> [Work instruction]
Check every line of the entries below for "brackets", and copy the lines that have it.

> [Records provided]
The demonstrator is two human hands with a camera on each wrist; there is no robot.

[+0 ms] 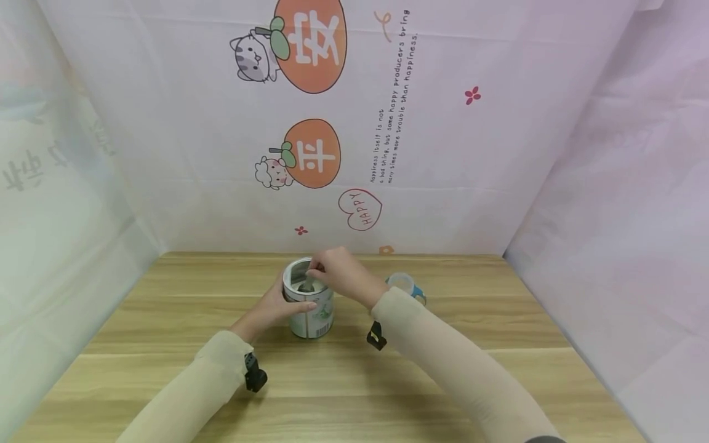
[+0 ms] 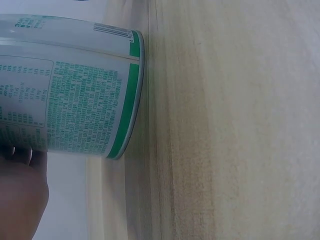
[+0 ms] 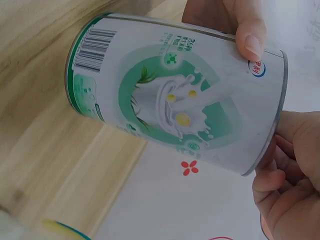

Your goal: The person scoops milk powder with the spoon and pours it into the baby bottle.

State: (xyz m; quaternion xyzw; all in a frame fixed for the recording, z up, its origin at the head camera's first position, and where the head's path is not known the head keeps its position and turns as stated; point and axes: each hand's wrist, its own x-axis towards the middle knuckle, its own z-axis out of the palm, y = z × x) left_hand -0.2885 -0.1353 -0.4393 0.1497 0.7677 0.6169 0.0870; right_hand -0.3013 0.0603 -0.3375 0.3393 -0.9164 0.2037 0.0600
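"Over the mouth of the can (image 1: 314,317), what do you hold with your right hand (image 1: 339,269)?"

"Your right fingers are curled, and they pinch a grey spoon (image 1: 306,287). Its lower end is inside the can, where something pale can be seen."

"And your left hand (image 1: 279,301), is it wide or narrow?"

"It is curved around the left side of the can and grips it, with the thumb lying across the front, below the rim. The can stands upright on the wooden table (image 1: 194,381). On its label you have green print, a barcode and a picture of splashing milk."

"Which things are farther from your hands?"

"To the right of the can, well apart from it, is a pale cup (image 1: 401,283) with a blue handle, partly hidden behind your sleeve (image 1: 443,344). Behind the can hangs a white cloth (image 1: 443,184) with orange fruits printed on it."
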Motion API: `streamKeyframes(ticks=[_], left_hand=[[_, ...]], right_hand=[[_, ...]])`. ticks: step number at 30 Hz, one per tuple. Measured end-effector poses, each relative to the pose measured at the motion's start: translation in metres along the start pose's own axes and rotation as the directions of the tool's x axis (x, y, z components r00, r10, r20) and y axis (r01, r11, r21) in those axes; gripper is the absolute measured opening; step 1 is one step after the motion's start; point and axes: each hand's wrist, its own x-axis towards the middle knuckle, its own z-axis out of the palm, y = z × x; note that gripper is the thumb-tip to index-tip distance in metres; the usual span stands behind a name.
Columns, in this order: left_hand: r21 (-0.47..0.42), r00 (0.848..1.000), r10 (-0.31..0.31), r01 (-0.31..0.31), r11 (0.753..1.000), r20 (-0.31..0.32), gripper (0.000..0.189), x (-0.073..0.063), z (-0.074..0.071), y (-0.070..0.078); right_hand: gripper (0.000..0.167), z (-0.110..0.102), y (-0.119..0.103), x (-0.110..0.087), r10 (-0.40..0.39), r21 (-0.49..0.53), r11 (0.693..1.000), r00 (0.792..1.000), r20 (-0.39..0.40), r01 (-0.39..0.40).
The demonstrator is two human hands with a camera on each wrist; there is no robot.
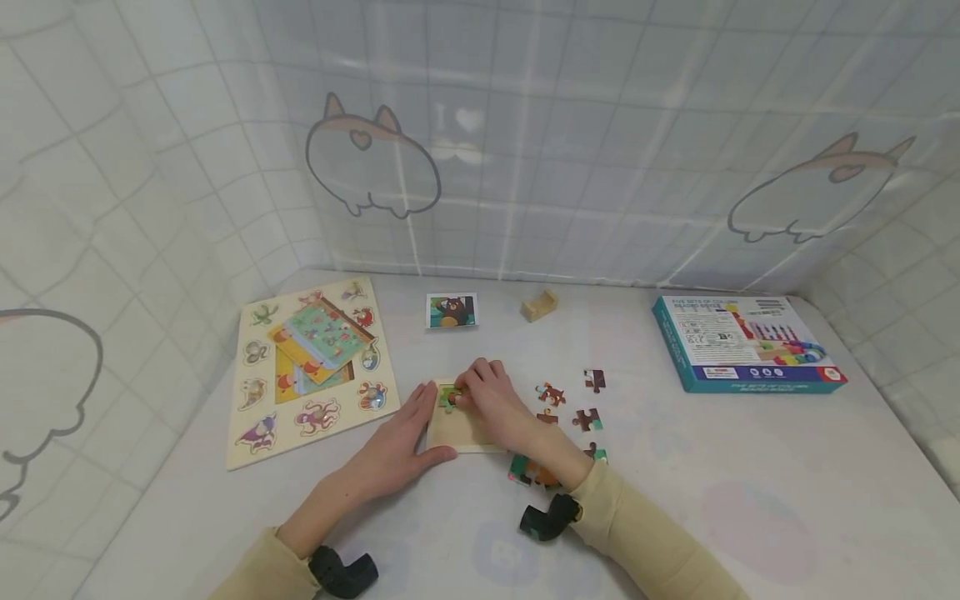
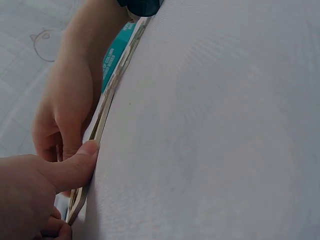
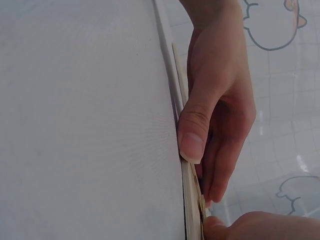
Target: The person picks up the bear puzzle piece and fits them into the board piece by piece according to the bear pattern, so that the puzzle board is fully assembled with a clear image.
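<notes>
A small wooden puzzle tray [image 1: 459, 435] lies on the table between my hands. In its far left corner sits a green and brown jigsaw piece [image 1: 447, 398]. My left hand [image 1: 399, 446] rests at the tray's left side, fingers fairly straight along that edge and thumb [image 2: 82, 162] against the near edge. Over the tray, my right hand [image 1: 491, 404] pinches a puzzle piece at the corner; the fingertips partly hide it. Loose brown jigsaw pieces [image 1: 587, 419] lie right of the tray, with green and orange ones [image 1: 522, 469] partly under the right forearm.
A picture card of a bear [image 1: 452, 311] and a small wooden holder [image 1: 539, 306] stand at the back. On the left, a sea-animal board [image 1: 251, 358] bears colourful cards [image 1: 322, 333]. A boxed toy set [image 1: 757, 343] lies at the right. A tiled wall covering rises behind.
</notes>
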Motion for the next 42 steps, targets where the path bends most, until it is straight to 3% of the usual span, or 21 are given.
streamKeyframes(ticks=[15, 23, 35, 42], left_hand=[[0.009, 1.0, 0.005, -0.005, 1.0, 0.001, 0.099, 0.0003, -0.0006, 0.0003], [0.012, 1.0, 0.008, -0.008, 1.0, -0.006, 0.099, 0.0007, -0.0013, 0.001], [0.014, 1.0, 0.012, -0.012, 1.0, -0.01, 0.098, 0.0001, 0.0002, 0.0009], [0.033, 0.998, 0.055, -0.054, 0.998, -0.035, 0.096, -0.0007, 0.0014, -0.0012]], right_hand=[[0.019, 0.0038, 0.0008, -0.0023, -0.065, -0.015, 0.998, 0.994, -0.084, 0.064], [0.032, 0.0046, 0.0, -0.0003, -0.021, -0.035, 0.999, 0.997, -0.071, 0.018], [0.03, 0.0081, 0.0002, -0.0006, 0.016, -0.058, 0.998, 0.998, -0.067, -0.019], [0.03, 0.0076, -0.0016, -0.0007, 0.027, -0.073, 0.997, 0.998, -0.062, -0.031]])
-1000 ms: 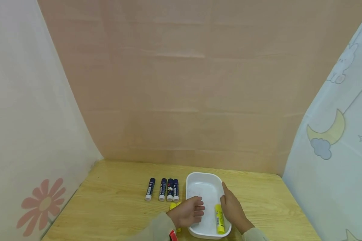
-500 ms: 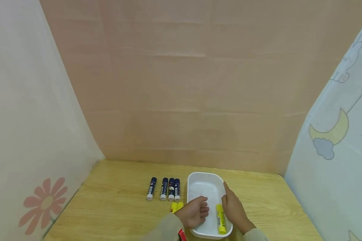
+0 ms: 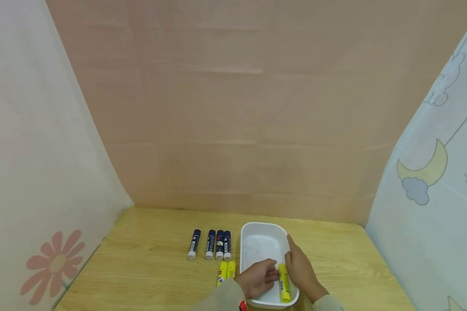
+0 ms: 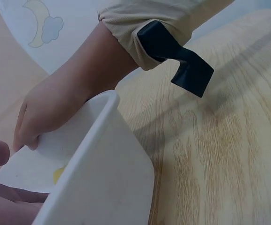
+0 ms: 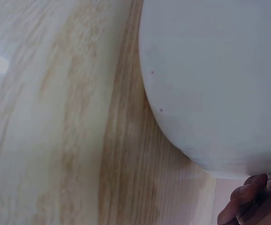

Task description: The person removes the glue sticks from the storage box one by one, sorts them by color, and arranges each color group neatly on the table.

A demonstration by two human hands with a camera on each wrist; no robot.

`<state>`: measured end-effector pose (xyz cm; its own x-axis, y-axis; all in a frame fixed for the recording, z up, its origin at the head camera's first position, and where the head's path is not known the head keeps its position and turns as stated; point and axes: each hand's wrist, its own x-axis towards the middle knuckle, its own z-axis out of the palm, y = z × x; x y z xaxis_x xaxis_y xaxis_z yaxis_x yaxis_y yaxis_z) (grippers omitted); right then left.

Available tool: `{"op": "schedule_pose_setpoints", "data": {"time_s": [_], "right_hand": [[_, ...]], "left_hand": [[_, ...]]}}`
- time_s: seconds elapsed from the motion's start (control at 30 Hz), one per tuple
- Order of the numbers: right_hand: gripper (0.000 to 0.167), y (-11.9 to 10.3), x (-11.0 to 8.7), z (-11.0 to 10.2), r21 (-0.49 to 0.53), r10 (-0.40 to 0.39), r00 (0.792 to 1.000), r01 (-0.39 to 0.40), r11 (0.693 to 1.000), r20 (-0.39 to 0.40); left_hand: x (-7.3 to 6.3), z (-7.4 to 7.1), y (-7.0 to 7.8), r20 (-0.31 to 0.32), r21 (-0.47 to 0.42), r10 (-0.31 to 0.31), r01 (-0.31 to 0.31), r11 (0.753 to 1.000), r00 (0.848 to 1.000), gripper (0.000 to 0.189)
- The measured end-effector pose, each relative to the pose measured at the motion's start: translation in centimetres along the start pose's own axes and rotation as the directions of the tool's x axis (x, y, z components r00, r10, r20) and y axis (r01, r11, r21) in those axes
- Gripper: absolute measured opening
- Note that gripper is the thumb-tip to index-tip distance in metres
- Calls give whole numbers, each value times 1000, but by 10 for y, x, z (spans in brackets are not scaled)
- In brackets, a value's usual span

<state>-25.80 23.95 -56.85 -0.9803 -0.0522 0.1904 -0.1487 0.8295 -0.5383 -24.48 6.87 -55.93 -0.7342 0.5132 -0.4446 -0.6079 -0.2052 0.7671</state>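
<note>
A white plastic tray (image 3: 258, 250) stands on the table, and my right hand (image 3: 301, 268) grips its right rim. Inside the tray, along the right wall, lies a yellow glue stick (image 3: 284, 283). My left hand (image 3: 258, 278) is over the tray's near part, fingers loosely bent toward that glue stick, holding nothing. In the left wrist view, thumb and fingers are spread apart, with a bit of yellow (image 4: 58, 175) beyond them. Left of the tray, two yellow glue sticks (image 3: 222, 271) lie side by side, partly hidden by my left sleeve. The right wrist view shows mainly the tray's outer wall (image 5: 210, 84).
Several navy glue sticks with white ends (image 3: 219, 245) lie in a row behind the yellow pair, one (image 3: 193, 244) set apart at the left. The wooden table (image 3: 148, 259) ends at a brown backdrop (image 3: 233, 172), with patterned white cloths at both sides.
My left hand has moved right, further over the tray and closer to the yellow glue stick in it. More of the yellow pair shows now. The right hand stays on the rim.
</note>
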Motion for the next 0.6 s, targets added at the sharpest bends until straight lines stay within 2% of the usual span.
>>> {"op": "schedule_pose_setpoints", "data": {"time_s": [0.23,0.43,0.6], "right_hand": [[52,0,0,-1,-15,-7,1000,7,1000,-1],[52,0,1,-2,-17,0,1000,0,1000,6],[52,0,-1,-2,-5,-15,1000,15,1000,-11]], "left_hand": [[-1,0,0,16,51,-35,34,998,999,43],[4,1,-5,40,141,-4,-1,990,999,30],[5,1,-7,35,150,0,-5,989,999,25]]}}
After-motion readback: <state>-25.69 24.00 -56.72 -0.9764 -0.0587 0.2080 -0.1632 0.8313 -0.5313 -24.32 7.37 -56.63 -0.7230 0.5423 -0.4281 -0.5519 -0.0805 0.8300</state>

> [Response below]
- Calls give whole numbers, each value times 1000, but by 10 for y, x, z (spans in brackets are not scaled)
- In brackets, a value's usual span

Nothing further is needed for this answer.